Investigation into the Formation and Adhesion of Cyclopentane Hydrates on Mechanically Robust Vapor-Deposited Polymeric Coatings

Blockage of pipelines by formation and accumulation of clathrate hydrates of natural gases (also called gas hydrates) can compromise project safety and economics in oil and gas operations, particularly at high pressures and low temperatures such as those found in subsea or arctic environments. Cyclopentane (CyC5) hydrate has attracted interest as a model system for studying natural gas hydrates, because CyC5, like typical natural gas hydrate formers, is almost fully immiscible in water; and thus CyC5 hydrate formation is governed not only by thermodynamic phase considerations but also kinetic factors such as the hydrocarbon/water interfacial area, as well as mass and heat transfer constraints, as for natural gas hydrates. We present a macroscale investigation of the formation and adhesion strength of CyC5 hydrate deposits on bilayer polymer coatings with a range of wettabilities. The polymeric bilayer coatings are developed using initiated chemical vapor deposition (iCVD) of a mechanically robust and densely cross-linked polymeric base layer (polydivinylbenzene or pDVB) that is capped with a covalently attached thin hydrate-phobic fluorine-rich top layer (poly(perfluorodecyl acrylate) or pPFDA).
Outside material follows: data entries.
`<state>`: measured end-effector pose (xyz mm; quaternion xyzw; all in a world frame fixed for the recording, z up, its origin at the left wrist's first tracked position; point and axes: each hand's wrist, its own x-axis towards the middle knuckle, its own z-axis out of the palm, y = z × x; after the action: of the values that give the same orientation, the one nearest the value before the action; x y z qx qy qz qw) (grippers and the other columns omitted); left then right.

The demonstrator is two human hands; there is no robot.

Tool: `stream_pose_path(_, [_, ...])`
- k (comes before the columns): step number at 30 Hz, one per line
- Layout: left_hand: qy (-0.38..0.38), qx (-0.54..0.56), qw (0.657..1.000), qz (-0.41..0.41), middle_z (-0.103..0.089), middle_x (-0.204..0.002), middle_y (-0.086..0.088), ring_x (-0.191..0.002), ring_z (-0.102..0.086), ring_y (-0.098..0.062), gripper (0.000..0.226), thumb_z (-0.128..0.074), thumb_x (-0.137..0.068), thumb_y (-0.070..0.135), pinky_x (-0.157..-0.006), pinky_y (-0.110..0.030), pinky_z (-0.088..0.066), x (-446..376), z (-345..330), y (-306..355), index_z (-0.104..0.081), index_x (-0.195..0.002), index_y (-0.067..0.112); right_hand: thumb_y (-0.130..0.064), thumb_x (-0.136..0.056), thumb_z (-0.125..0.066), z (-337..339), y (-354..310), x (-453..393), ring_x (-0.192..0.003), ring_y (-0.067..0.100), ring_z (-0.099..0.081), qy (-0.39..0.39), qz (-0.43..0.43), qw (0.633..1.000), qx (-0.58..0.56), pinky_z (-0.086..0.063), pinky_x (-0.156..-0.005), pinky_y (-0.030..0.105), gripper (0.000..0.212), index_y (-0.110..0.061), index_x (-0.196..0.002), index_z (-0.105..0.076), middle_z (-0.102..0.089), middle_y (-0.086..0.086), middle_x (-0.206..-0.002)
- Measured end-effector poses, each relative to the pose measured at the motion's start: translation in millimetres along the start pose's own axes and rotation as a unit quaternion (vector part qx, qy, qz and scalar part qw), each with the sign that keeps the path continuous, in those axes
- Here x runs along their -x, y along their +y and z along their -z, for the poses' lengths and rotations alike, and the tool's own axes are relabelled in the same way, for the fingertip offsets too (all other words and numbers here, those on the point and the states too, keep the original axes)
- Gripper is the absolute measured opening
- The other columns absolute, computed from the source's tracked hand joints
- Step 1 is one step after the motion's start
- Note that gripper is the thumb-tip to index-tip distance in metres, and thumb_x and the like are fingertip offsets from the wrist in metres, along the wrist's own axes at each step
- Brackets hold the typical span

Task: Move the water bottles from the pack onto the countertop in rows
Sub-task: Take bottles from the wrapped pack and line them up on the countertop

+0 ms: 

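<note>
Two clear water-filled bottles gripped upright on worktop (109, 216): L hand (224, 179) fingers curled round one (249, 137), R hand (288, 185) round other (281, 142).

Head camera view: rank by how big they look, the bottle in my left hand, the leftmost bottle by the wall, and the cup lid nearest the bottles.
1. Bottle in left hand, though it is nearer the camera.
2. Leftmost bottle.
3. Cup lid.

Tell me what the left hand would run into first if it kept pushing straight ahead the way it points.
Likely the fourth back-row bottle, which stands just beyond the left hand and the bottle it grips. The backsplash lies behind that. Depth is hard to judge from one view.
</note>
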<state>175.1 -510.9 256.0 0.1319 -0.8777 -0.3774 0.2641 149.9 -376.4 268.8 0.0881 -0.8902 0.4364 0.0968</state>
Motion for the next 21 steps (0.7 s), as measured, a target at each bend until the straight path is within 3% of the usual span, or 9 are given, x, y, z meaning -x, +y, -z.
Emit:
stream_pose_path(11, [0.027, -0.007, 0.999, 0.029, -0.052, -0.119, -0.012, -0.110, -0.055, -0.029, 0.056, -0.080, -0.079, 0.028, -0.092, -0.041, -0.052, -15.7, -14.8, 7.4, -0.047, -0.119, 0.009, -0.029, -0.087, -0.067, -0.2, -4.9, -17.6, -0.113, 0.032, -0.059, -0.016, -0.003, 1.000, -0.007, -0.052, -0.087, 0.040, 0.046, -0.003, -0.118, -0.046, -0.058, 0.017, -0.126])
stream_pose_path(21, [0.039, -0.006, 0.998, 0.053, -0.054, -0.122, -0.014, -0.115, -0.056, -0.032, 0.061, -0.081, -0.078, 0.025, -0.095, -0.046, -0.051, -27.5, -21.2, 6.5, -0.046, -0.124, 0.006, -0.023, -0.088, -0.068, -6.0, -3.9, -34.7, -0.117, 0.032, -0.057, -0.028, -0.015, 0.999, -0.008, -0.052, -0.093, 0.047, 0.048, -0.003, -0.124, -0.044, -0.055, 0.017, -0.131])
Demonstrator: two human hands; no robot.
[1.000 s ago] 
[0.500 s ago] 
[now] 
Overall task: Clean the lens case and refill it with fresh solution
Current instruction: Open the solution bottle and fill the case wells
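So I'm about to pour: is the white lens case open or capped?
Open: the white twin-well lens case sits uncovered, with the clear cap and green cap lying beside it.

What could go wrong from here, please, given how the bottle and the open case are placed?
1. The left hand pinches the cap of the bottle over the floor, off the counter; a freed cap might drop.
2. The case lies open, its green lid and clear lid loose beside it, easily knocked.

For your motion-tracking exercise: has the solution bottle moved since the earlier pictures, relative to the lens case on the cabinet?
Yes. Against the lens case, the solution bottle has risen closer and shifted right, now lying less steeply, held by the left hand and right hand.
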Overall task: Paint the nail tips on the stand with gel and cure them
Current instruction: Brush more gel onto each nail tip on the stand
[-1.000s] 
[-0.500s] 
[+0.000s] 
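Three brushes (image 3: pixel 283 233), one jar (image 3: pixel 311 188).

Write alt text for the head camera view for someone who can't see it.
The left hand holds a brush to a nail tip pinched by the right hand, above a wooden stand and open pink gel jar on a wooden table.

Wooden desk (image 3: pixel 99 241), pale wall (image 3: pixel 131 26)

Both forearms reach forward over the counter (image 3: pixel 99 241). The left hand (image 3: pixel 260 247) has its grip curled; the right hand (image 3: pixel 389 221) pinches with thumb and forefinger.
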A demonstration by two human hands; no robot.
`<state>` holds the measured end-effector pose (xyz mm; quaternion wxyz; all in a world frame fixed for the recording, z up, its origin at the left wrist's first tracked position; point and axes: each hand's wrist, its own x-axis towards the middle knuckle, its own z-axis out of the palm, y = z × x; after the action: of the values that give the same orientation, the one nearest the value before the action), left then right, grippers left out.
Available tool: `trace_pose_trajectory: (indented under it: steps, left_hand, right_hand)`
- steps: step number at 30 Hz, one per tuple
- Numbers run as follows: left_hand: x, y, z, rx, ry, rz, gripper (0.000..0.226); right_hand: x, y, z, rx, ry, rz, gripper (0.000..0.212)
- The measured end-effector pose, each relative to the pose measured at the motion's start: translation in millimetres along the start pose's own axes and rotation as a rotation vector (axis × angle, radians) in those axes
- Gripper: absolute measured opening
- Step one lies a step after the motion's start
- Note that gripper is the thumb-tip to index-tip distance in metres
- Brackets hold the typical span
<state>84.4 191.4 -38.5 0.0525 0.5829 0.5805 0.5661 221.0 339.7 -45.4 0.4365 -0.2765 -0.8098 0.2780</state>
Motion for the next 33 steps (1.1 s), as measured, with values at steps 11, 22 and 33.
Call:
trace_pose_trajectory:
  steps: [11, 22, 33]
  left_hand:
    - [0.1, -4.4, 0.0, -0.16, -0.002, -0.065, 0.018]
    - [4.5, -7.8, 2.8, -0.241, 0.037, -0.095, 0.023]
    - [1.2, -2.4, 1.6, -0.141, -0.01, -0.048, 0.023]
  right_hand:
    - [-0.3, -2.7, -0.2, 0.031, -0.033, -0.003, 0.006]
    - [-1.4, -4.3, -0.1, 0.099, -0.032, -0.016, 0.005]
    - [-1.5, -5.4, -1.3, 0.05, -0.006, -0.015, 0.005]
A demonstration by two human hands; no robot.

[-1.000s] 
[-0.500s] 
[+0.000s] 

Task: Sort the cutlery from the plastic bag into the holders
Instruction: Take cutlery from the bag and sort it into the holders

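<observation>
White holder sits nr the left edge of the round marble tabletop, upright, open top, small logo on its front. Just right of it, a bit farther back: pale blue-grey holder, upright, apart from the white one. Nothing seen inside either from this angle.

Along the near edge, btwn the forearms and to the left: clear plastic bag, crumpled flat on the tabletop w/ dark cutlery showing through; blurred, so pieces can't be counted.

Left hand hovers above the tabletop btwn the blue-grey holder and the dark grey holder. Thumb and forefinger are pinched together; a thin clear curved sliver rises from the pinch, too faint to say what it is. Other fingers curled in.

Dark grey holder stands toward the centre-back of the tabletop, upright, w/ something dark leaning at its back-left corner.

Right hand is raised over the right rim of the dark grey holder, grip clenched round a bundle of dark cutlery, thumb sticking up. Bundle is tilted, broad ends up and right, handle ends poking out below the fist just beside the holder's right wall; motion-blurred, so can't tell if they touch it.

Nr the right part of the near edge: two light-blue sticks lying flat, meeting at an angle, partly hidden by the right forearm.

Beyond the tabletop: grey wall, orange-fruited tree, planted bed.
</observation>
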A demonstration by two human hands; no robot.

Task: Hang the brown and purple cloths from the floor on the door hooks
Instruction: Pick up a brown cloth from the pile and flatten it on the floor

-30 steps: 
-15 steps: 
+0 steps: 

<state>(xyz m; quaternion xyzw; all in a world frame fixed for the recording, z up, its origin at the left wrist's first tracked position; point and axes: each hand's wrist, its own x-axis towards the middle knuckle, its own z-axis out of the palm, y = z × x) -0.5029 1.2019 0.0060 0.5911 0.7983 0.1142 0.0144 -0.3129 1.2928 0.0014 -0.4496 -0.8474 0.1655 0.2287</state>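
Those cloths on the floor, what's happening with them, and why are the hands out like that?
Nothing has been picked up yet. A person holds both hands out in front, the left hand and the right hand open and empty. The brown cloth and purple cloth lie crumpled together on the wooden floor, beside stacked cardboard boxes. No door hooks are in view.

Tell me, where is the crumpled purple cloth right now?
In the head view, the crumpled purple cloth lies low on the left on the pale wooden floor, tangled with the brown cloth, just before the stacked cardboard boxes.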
The CyC5 hydrates are formed from CyC5-in-water emulsions, and differential scanning calorimetry (DSC) is used to confirm the thermal dissociation properties of the solid hydrate deposits. We also investigate the adhesion of the CyC5 hydrate deposits on bare and bilayer polymer-coated silicon and steel substrates. Goniometric measurements with drops of CyC5-in-water emulsions on the coated steel substrates exhibit advancing contact angles of 148.3 ± 4.5° and receding contact angles of 142.5 ± 9.8°, indicating the strongly emulsion-repelling nature of the iCVD coatings. The adhesion strength of the CyC5 hydrate deposits is reduced from 220 ± 45 kPa on rough steel substrates to 20 ± 17 kPa on the polymer-coated steel substrates. The measured strength of CyC5 hydrate adhesion is found to correlate very well with the work of adhesion between the emulsion droplets used to form the CyC5 hydrate and the underlying substrates.